── GIVEN MATERIAL

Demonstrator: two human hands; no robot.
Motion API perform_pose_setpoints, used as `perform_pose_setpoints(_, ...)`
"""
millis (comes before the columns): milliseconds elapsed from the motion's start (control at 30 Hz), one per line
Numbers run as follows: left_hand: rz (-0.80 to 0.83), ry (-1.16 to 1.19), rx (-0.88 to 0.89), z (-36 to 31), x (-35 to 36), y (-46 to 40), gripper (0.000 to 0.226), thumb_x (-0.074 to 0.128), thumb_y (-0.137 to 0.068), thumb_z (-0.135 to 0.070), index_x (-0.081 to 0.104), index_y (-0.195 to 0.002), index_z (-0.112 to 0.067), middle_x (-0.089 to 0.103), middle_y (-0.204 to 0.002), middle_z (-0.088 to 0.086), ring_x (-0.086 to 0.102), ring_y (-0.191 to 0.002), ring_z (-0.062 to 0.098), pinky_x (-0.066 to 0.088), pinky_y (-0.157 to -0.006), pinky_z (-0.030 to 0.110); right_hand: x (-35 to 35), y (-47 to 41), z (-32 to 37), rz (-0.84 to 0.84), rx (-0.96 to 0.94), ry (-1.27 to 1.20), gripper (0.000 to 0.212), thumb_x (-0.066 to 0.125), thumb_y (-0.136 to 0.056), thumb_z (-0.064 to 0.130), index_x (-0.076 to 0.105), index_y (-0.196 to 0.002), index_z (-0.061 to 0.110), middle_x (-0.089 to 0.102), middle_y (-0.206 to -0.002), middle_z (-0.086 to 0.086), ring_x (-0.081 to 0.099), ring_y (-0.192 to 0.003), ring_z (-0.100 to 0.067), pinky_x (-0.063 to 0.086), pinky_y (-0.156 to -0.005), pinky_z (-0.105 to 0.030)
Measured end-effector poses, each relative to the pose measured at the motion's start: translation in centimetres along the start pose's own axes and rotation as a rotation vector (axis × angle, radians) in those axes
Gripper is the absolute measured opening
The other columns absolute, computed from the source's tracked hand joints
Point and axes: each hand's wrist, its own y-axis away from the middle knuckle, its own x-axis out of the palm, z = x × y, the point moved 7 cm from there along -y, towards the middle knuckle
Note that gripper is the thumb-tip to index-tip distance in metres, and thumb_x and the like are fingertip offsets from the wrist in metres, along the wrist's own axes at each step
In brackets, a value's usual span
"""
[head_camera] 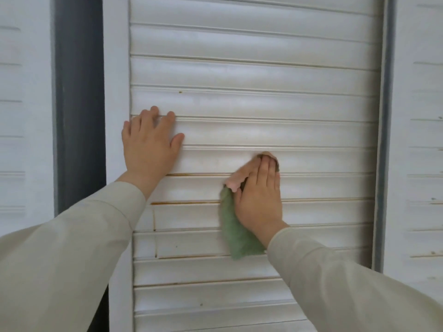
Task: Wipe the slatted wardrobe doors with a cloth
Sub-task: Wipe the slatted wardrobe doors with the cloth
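Observation:
A white slatted wardrobe door (251, 75) fills the middle of the view. My right hand (260, 195) presses a cloth (236, 233) flat against a slat right of the door's middle. The cloth is pink at the top under my fingers and green where it hangs below my palm. My left hand (149, 146) lies flat on the slats beside the door's left frame, fingers spread, holding nothing. Brownish grime lines run along the slat edges below my hands.
A dark grey gap (79, 104) separates this door from another white slatted door (21, 116) on the left. A third slatted door (422, 140) stands on the right behind a grey strip. My beige sleeves cover the lower corners.

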Motion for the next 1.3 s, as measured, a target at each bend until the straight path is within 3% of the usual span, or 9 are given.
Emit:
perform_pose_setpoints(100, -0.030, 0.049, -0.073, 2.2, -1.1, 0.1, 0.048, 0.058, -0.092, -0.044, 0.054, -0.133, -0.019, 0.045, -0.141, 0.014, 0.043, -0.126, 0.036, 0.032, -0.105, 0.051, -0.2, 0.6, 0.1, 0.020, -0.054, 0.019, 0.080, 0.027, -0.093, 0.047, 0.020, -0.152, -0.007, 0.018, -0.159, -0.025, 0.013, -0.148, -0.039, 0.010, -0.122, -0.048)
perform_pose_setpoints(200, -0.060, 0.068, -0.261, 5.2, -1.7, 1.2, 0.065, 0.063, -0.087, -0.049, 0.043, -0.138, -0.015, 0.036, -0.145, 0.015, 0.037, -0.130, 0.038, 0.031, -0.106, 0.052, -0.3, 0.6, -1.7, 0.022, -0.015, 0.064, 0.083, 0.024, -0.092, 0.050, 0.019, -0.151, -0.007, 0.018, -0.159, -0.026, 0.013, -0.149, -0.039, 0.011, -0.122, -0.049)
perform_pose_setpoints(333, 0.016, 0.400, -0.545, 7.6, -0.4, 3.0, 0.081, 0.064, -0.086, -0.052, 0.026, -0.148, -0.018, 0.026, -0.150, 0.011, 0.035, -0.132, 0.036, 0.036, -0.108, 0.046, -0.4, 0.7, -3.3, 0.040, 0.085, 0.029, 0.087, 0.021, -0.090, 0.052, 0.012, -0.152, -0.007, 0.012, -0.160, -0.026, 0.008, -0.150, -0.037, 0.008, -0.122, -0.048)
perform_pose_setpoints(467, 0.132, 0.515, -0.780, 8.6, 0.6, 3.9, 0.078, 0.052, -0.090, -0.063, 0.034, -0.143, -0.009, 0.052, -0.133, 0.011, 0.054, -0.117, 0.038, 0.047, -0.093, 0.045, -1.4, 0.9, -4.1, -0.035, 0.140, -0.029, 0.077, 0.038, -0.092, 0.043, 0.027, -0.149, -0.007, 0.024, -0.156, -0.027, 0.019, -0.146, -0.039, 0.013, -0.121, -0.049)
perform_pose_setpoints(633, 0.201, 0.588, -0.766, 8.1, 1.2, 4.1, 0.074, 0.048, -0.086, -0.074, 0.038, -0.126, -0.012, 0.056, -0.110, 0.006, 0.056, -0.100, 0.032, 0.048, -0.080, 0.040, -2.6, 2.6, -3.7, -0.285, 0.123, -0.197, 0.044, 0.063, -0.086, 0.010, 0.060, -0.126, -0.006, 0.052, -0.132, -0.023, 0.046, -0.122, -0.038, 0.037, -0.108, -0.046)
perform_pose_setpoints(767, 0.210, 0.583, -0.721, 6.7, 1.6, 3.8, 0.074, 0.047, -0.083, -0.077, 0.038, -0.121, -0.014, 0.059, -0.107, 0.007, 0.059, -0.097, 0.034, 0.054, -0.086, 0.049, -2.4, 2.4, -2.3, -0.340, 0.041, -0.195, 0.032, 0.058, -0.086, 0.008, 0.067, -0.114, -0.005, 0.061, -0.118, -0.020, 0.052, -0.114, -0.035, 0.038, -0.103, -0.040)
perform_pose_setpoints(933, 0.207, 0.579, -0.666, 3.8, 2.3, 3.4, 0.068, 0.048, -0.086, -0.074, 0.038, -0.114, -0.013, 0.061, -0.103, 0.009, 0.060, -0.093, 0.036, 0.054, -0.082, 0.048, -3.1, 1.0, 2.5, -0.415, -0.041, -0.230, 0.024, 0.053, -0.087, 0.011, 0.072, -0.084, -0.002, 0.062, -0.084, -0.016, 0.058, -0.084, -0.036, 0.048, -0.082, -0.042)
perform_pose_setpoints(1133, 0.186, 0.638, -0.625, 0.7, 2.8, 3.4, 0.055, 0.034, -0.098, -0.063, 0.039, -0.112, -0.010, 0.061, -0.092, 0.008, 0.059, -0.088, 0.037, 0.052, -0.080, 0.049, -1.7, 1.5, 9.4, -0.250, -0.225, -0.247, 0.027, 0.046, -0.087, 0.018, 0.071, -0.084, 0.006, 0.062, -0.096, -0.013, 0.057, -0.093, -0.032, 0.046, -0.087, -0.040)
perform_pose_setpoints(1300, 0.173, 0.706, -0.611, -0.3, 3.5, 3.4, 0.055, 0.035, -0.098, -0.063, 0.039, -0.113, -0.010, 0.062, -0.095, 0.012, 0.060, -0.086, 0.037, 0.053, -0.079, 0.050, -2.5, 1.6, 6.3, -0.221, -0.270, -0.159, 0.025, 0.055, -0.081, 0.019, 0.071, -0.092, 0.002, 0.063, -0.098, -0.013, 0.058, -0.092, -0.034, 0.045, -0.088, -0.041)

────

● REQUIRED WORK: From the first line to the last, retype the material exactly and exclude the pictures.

● TASK OUTPUT:
Demonstrator: two human hands; no robot.
Motion API perform_pose_setpoints, used as `perform_pose_setpoints(_, ...)`
"""
millis (comes before the columns): milliseconds elapsed from the motion's start (control at 30 Hz), one per line
Numbers run as follows: left_hand: rz (-0.80 to 0.83), ry (-1.16 to 1.19), rx (-0.88 to 0.89), z (-36 to 31), x (-35 to 36), y (-46 to 40), gripper (0.000 to 0.226), thumb_x (-0.074 to 0.128), thumb_y (-0.137 to 0.068), thumb_z (-0.135 to 0.070), index_x (-0.081 to 0.104), index_y (-0.195 to 0.002), index_z (-0.112 to 0.067), middle_x (-0.089 to 0.103), middle_y (-0.204 to 0.002), middle_z (-0.088 to 0.086), ring_x (-0.086 to 0.102), ring_y (-0.191 to 0.002), ring_z (-0.062 to 0.098), pinky_x (-0.066 to 0.088), pinky_y (-0.157 to -0.006), pinky_z (-0.030 to 0.110); right_hand: x (-35 to 35), y (-47 to 41), z (-32 to 37), rz (-0.84 to 0.84), rx (-0.96 to 0.94), ry (-1.27 to 1.20), gripper (0.000 to 0.212), thumb_x (-0.066 to 0.125), thumb_y (-0.136 to 0.056), thumb_z (-0.064 to 0.130), index_x (-0.076 to 0.105), index_y (-0.196 to 0.002), index_z (-0.061 to 0.110), middle_x (-0.089 to 0.102), middle_y (-0.206 to -0.002), middle_z (-0.086 to 0.086), ring_x (-0.081 to 0.099), ring_y (-0.192 to 0.003), ring_z (-0.100 to 0.067), pinky_x (-0.063 to 0.086), pinky_y (-0.156 to -0.005), pinky_z (-0.105 to 0.030)
Measured end-effector poses, each relative to the pose measured at the motion's start: translation in centimetres along the start pose's own axes and rotation as a rotation vector (axis × angle, radians) in those axes
Gripper is the absolute measured opening
The other columns absolute, computed from the source's tracked hand joints
Point and axes: each hand's wrist, its own y-axis away from the middle knuckle, its own x-axis out of the palm, z = x × y, the point moved 7 cm from there along -y, towards the middle knuckle
Note that gripper is the thumb-tip to index-tip distance in metres, and thumb_x and the like are fingertip offsets from the wrist in metres, along the wrist's own axes at each step
In brackets, a value's usual span
"""
[head_camera] 
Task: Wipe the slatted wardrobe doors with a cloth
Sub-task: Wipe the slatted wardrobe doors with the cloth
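Observation:
A white slatted wardrobe door (251, 75) fills the middle of the view. My right hand (260, 195) presses a cloth (236, 233) flat against a slat right of the door's middle. The cloth is pink at the top under my fingers and green where it hangs below my palm. My left hand (149, 146) lies flat on the slats beside the door's left frame, fingers spread, holding nothing. Brownish grime lines run along the slat edges below my hands.
A dark grey gap (79, 104) separates this door from another white slatted door (21, 116) on the left. A third slatted door (422, 140) stands on the right behind a grey strip. My beige sleeves cover the lower corners.
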
Motion for the next 1.3 s, as measured, a target at each bend until the straight path is within 3% of the usual span, or 9 are given.
Emit:
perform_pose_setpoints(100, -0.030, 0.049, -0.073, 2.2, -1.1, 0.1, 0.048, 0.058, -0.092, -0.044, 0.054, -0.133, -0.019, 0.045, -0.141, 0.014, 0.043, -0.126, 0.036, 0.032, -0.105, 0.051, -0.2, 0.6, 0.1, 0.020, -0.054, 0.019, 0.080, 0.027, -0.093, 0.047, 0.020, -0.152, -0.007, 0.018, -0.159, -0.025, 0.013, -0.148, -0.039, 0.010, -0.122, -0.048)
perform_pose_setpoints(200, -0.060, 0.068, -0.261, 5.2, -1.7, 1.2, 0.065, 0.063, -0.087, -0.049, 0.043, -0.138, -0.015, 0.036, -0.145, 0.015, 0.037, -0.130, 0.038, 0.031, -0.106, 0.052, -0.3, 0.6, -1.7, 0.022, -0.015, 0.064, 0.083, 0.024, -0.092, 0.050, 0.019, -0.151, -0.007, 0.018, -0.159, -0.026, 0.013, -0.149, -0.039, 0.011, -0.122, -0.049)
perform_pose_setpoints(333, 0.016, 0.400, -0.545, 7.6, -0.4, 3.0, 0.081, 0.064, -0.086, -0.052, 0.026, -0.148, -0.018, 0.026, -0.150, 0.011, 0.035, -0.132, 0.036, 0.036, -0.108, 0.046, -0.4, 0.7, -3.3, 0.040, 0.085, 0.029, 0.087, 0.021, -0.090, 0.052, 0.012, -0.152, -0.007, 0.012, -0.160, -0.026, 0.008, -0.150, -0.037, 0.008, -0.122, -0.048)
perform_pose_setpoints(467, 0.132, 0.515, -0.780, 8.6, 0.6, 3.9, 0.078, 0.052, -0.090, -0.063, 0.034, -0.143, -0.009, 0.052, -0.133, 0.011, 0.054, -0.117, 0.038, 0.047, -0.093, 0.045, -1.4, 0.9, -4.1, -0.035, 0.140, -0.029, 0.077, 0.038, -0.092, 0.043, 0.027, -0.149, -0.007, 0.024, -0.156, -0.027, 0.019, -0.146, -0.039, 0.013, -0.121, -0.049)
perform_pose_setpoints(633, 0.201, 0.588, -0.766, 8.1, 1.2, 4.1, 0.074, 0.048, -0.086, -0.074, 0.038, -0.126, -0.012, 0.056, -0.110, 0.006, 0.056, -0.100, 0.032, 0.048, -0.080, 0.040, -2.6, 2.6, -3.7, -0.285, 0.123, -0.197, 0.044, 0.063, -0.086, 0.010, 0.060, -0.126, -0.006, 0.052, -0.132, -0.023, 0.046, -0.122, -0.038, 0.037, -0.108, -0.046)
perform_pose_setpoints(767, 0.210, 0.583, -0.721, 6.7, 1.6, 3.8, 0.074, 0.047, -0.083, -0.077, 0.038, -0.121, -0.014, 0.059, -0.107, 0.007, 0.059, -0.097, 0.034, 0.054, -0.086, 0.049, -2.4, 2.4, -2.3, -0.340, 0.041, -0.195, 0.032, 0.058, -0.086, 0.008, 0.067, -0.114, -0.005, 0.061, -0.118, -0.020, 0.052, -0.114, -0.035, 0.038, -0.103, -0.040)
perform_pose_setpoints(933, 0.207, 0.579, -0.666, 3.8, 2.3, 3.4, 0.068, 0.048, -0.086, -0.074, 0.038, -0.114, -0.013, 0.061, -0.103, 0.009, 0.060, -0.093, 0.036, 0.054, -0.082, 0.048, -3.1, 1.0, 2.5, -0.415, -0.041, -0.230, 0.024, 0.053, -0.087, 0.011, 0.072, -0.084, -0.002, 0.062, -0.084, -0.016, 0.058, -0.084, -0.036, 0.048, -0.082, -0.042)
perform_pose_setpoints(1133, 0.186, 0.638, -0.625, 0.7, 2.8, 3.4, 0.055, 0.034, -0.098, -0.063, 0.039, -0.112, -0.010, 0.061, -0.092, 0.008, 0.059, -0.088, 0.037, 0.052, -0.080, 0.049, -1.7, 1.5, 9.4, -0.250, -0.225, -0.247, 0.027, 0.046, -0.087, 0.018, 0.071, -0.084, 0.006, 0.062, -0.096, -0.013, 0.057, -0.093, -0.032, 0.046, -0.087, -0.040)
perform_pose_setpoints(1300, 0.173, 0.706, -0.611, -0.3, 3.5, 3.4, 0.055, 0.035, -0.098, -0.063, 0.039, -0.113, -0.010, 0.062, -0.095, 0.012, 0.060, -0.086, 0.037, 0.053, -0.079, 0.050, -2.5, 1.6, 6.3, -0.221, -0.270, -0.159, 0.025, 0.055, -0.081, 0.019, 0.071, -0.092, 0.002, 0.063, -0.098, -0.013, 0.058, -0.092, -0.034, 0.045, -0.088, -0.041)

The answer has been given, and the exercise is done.